• Exercise prompt: The required output is the line that contains "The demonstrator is" through the last line of the data, retyped verbatim and with nothing added.

(Items from a dataset)
┏━━

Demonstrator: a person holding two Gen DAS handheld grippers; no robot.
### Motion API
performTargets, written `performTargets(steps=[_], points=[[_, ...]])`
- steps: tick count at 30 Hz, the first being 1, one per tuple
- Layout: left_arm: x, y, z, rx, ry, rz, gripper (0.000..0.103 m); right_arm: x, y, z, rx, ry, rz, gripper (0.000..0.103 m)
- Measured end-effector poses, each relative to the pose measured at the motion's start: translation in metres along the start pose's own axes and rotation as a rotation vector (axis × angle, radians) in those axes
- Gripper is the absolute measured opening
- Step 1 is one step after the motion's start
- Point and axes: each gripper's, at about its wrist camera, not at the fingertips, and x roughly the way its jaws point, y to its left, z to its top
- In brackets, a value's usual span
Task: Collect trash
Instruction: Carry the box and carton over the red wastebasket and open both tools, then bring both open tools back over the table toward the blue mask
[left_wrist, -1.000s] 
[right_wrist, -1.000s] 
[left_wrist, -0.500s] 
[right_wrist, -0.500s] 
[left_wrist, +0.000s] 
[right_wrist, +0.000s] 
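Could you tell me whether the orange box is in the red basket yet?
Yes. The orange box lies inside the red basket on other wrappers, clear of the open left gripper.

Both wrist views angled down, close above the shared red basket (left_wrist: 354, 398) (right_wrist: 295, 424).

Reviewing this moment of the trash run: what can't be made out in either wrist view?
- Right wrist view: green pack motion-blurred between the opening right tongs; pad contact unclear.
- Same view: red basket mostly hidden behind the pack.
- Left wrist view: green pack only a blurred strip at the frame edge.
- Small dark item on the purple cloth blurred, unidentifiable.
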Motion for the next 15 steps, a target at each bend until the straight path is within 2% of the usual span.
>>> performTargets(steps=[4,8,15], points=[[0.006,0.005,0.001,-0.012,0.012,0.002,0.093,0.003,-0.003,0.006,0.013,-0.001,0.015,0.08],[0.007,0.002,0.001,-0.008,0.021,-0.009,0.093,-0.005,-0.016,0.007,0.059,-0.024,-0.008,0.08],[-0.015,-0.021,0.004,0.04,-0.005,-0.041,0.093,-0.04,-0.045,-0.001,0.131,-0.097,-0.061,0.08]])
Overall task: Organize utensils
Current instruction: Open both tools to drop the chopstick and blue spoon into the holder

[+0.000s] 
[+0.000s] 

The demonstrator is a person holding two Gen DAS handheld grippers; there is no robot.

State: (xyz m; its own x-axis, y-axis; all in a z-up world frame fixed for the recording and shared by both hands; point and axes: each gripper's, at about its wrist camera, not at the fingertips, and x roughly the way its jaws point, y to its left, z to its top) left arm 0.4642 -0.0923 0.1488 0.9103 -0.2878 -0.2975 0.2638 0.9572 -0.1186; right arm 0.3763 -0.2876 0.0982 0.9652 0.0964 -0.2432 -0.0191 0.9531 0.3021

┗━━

• Result of the task:
The demonstrator is a person holding two Gen DAS handheld grippers; there is no robot.

State: (xyz m; its own x-axis, y-axis; all in a z-up world frame fixed for the recording and shared by both hands; point and axes: each gripper's, at about its wrist camera, not at the fingertips, and x roughly the way its jaws point, y to its left, z to its top) left arm 0.4642 -0.0923 0.1488 0.9103 -0.2878 -0.2975 0.2638 0.9572 -0.1186; right arm 0.3763 -0.2876 0.0982 0.9652 0.0964 -0.2432 -0.0191 0.9531 0.3021

Nothing else remains in this exercise.